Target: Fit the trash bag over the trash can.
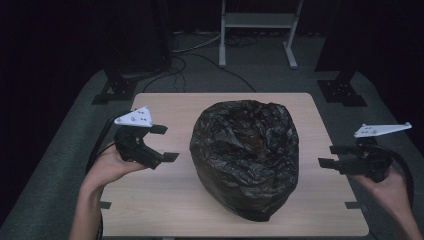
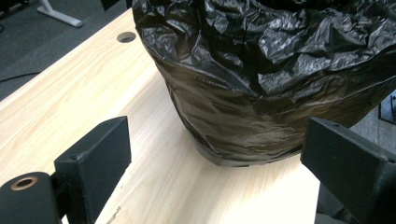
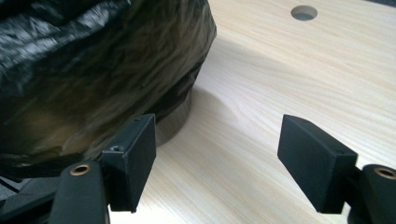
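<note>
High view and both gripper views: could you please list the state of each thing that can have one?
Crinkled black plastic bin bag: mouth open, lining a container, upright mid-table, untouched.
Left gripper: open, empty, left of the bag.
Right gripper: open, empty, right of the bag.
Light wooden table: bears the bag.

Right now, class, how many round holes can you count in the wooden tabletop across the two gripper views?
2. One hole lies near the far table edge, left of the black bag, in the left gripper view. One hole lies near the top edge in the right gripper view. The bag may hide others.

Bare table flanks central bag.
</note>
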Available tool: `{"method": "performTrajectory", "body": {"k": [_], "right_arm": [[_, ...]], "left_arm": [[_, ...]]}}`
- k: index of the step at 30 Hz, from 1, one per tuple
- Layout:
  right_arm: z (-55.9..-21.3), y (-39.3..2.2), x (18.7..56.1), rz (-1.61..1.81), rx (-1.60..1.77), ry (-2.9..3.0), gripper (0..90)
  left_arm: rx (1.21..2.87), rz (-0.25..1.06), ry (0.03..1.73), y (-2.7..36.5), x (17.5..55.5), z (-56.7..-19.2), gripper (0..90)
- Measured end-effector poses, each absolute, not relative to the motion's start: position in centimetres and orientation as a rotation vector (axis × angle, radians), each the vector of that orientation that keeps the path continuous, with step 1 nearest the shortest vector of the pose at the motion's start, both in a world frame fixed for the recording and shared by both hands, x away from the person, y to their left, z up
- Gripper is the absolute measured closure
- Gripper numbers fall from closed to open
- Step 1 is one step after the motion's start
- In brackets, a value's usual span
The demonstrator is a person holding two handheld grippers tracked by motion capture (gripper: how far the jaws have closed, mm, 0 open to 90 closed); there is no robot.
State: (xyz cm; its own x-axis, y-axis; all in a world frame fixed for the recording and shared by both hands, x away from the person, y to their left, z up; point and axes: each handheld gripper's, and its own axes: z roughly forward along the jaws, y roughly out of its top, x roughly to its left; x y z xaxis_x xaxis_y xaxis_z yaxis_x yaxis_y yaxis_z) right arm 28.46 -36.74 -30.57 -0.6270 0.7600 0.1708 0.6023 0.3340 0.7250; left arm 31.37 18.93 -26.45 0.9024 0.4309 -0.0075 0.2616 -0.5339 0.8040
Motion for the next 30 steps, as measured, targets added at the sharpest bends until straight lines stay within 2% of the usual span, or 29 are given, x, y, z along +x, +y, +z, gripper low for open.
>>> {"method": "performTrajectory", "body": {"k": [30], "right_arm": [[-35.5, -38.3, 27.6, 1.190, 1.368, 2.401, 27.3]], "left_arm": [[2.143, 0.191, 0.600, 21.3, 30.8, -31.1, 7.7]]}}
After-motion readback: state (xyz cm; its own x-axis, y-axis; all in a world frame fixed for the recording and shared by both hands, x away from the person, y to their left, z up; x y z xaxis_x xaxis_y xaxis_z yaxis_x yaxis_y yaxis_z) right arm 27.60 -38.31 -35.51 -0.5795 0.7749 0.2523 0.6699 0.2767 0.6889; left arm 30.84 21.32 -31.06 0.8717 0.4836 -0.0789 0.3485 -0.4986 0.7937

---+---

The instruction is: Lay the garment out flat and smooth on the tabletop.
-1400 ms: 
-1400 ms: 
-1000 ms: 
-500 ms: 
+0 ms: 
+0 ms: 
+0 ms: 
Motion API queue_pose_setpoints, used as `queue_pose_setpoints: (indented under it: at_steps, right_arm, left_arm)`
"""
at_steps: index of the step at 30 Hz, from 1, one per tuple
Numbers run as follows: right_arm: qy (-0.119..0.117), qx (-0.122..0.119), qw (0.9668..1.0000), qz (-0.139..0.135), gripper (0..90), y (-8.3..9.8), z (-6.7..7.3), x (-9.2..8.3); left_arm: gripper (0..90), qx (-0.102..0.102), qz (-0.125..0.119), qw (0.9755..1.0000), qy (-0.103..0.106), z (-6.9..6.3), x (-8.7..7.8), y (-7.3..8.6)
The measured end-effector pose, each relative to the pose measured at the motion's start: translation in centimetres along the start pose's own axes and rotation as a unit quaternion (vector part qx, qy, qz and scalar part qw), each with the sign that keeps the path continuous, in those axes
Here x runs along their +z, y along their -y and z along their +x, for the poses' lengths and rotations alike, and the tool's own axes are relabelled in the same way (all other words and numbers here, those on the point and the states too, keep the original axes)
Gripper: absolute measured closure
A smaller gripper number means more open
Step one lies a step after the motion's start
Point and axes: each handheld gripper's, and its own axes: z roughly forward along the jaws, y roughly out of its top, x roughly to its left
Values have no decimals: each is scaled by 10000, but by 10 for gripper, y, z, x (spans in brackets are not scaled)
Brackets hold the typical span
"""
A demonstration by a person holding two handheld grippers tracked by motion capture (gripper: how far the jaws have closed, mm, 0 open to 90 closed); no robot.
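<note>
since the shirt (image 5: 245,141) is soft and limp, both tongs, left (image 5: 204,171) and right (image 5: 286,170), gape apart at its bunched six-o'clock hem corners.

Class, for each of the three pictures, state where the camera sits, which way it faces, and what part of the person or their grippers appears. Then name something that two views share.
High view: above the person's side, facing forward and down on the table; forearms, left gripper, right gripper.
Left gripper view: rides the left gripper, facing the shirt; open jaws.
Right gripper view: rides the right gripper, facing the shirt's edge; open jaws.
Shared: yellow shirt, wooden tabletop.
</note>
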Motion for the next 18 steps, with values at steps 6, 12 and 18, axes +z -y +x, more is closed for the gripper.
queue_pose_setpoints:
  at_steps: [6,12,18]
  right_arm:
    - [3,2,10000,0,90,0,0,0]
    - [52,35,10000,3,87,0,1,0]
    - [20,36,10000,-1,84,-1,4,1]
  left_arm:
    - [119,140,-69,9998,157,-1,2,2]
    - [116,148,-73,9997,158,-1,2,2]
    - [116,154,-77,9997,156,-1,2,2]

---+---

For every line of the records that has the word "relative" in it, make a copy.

#### TASK ANSWER
- Measured end-effector poses, each absolute, not relative to the motion's start: position in centimetres and orientation as a rotation vector (axis × angle, radians), each the vector of that orientation that keeps the path continuous, with step 1 nearest the shortest vector of the pose at the motion's start, both in a world frame fixed for the recording and shared by both hands, x away from the person, y to their left, z up
The measured end-effector pose, each relative to the pose measured at the motion's start: translation in centimetres along the start pose's own axes and rotation as a unit quaternion (vector part qx, qy, qz and scalar part qw), each with the sign that keeps the path continuous, in those axes

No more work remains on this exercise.